SV St. Ingbert
- Full name: Sportverein Sankt Ingbert 1945 e.V.
- Founded: 1945
- Manager: Klaus Moscherosch
- League: Verbandsliga Nordost (VII)
- 2015–16: 14th
| Home colours | Away colours |

= SV St. Ingbert 1945 =

German football club

SV St. Ingbert is a German association football club from the city of St. Ingbert, Saarland. The club is a successor to Fußball Club Viktoria St. Ingbert established 19 August 1909. Viktoria was joined by FC Bavaria St. Ingbert in 1917. In 1937, a number of local sides were merged to form Verein für Leibesübungen St. Ingbert.

The club was re-established following World War II in 1945 as Sportverein St. Ingbert in what was the French-administered Saar Protectorate. Part of the membership left on 7 August 1948 to form 1. FC St. Ingbert which was renamed on 5 March 1950 to FC Viktoria 09 St. Ingbert and remains active today.

==History==
Although still considered part of Germany, the Saar Protectorate was subject after the war to attempts to make it part of France or create a separate country there until it was re-united with Germany following a 1955 plebiscite. This was manifested in football through the establishment of a league structure separate from Germany's German Football Association (Deutsche Fussball Bund), the appearance of the region's top sides in French competition, and the formation of a national side that took part in qualification play for the 1954 FIFA World Cup.

A first division football circuit known as the Ehrenliga made up of German clubs was established in the Saarland in 1948 and was active through to the end of the 1950–51 season when the state's regional football competition was re-integrated with Germany's as the Amateurliga Saarland. During this period SV rose out of the Bewährungsklasse Saar, Gruppe Ost to play in the final Ehrenliga season before continuing on in the now third tier Amateurliga. Club footballer Heinz Vollmar was capped four times in 1955 and 1956 as part of Saarland's short-lived national side.

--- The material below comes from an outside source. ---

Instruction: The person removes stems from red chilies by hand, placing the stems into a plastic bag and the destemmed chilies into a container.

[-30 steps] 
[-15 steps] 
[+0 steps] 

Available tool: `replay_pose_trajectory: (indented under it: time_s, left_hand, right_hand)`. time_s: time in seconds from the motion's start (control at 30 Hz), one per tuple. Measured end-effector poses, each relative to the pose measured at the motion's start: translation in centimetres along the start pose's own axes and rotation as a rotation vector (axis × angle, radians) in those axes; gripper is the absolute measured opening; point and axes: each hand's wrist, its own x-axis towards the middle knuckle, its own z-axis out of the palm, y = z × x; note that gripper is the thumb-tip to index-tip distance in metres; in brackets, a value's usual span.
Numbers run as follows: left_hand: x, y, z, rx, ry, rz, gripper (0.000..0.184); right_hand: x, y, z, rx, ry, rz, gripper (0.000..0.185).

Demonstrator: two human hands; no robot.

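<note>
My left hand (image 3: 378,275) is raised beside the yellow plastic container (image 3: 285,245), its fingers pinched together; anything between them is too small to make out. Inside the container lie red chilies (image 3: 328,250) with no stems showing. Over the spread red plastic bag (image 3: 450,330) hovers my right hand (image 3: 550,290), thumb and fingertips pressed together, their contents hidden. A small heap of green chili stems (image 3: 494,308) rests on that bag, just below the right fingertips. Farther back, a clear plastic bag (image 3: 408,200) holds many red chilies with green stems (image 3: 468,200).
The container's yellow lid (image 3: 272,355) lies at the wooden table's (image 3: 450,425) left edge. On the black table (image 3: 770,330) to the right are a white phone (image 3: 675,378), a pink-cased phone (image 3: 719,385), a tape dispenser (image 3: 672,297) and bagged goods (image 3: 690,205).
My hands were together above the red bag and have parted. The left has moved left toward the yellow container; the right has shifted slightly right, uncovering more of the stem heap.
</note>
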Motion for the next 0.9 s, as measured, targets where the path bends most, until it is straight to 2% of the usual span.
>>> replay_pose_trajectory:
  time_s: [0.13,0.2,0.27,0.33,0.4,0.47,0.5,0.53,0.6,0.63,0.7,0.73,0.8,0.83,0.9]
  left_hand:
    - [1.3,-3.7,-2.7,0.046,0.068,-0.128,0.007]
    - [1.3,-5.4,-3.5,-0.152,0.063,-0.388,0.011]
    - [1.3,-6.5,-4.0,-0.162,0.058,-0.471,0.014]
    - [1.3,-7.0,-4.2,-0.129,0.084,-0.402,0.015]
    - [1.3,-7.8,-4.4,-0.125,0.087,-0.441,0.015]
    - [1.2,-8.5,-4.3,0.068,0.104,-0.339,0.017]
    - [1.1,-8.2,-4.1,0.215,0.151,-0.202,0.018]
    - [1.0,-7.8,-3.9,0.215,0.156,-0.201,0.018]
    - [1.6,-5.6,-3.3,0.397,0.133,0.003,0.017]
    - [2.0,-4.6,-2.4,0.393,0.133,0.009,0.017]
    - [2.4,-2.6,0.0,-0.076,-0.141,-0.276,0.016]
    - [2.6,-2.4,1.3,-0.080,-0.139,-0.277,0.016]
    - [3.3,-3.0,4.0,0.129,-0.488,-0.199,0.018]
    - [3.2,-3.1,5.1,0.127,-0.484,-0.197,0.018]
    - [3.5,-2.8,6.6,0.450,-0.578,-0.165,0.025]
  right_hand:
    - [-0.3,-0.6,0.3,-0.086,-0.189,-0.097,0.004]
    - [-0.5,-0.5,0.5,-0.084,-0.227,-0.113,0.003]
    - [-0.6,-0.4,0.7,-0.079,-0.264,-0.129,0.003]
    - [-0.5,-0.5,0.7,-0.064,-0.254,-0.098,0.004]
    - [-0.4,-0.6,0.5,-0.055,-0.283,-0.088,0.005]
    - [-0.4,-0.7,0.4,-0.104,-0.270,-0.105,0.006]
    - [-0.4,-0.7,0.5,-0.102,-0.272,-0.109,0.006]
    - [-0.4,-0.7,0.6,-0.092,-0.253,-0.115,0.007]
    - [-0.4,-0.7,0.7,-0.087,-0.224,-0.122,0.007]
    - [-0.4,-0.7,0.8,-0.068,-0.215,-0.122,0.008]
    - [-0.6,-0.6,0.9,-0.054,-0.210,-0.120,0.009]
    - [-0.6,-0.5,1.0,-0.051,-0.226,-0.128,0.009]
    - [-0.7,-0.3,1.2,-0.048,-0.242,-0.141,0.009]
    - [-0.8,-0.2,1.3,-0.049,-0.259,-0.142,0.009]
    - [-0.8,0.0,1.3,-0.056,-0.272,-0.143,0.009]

In 1956, following their Amateurliga championship the previous season, St. Ingbert moved up to the 2. Oberliga Südwest. They claimed a title there in 1957 and were again promoted, this time to the top-flight Oberliga Südwest. Their stay in the first division was brief as they were immediately relegated. The club played second-tier football until slipping to the Amateurliga Saarland (III) in 1964 where they would compete for most of the next decade and a half. St. Ingbert took part in the opening rounds of the national amateur championship in 1965, 1967 and 1969.

They fielded strong sides throughout the 1960s, but their performance fell off in the 1970s as they became a lower table club and spent two seasons in the fourth tier. The only bright spot was a 1974 Amateurliga title claimed in 1974 and another appearance in the first round of the national amateur championship. SV were relegated again in 1979, to the Verbandsliga Saarland (IV), and by 1983 had fallen all the way to the Bezirksliga Saarland (VI). The club made its only appearance in play for the DFB-Pokal (German Cup) in 1988 and went out in the opening round to Union Solingen.

Over the next two decades St. Ingbert was an elevator club moving frequently up and down between divisions. By 2008, they had slipped to the Kreisliga Ostsaar (IX), Staffel Höcherberg where they earned a second-place result in 2006–07, before winning the league the year after and moving up to Bezirksliga (VIII) play. After a title in the Landesliga in 2013 the club moved up to the Verbandsliga, now the seventh tier, in 2013 where it plays today.

==Honours==
- Bewährungsklasse Saarland
  - Champions: 1950
- Amateurliga Saarland (III)
  - Champions: 1955, 1974
- 2. Oberliga Südwest (II)
  - Champions: 1957
- Bezirksliga Saarland (VII)
  - Champions: 1983, 1998
- Landesliga Saarland (VI)
  - Champions: 1984, 1999, 2013

== Notable players ==
- Striker Heinz Vollmar was capped for the short-lived Saarland national side and scored four goals in his four appearances. He later represented West Germany, earning another dozen caps and scoring three goals.